> **Try it**:
From the first line to the last, output the material exactly.

> **Supplied material**:
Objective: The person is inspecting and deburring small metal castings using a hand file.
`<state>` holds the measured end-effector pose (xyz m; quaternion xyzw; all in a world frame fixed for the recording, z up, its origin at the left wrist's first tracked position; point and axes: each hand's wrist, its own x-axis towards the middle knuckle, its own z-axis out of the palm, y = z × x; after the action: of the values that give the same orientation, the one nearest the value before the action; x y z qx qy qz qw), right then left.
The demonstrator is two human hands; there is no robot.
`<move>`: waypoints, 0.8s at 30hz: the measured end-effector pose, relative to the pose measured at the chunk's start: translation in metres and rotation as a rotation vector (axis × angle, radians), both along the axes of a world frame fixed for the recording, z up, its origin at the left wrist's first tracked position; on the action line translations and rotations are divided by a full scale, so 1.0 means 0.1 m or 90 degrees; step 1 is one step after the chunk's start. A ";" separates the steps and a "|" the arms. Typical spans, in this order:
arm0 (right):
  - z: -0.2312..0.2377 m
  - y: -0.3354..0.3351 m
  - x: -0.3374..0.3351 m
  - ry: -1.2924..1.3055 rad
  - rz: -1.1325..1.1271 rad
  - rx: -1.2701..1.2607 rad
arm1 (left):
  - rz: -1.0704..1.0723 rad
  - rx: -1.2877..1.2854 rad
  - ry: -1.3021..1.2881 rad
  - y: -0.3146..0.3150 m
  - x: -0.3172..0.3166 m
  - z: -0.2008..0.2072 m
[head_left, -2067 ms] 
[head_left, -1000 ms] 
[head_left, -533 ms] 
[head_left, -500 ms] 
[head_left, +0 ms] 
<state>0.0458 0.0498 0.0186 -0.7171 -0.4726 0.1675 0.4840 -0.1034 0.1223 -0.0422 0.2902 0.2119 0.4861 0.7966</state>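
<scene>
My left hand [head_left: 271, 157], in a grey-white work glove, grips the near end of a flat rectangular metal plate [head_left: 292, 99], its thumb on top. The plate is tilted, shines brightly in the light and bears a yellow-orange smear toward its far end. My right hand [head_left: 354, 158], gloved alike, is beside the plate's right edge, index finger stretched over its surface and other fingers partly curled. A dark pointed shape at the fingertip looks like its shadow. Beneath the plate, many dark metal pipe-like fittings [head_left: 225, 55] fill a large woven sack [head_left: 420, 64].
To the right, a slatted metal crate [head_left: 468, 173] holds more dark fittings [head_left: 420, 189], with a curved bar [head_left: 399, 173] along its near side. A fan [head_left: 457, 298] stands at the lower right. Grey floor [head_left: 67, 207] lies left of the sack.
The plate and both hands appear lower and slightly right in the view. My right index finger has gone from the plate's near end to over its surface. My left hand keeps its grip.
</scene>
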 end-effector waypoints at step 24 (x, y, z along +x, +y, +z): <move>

> **Answer to the problem**:
Objective: The person is inspecting and deburring small metal castings using a hand file.
`<state>` holds the measured end-effector pose (xyz m; quaternion xyzw; all in a world frame fixed for the recording, z up, its origin at the left wrist's first tracked position; point and axes: each hand's wrist, its own x-axis towards the middle knuckle, its own z-axis out of the palm, y = z × x; after the action: of the values that give the same orientation, the one nearest the value before the action; x y z qx qy qz qw), right then left.
The demonstrator is two human hands; there is no robot.
`<move>`: waypoints, 0.8s at 30hz: the measured end-effector pose, relative to the pose measured at the chunk's start: translation in metres and rotation as a rotation vector (axis × angle, radians), both along the axes of a world frame fixed for the recording, z up, its origin at the left wrist's first tracked position; on the action line translations and rotations are divided by a full scale, so 1.0 means 0.1 m or 90 degrees; step 1 is one step after the chunk's start. A ";" separates the steps and a "|" the arms. Typical spans, in this order:
arm0 (right):
  - z: -0.2312..0.2377 m
  - y: -0.3354..0.3351 m
  - x: -0.3374..0.3351 m
  - ry: -1.2924..1.3055 rad
  - rz: -1.1325..1.1271 rad
  - rx: -1.2701..1.2607 rad
arm1 (left):
  - rz: -1.0704..1.0723 rad
  - rx: -1.2877..1.2854 rad
  - ry: -1.3021..1.2881 rad
  - y: -0.3146..0.3150 m
  - x: -0.3172..0.3166 m
  - z: -0.2008..0.2072 m
[head_left, -2067 ms] 
[head_left, -1000 ms] 
[head_left, -533 ms] 
[head_left, -500 ms] 
[head_left, +0 ms] 
<state>0.0458 0.0498 0.0186 -0.7171 -0.4726 0.1675 0.4840 -0.1034 0.1223 -0.0422 0.2902 0.2119 0.4861 0.7966</state>
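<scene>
My left hand [head_left: 271, 157], in a grey-white work glove, grips the near end of a flat rectangular metal plate [head_left: 292, 99], its thumb on top. The plate is tilted, shines brightly in the light and bears a yellow-orange smear toward its far end. My right hand [head_left: 354, 158], gloved alike, is beside the plate's right edge, index finger stretched over its surface and other fingers partly curled. A dark pointed shape at the fingertip looks like its shadow. Beneath the plate, many dark metal pipe-like fittings [head_left: 225, 55] fill a large woven sack [head_left: 420, 64].
To the right, a slatted metal crate [head_left: 468, 173] holds more dark fittings [head_left: 420, 189], with a curved bar [head_left: 399, 173] along its near side. A fan [head_left: 457, 298] stands at the lower right. Grey floor [head_left: 67, 207] lies left of the sack.
The plate and both hands appear lower and slightly right in the view. My right index finger has gone from the plate's near end to over its surface. My left hand keeps its grip.
</scene>
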 end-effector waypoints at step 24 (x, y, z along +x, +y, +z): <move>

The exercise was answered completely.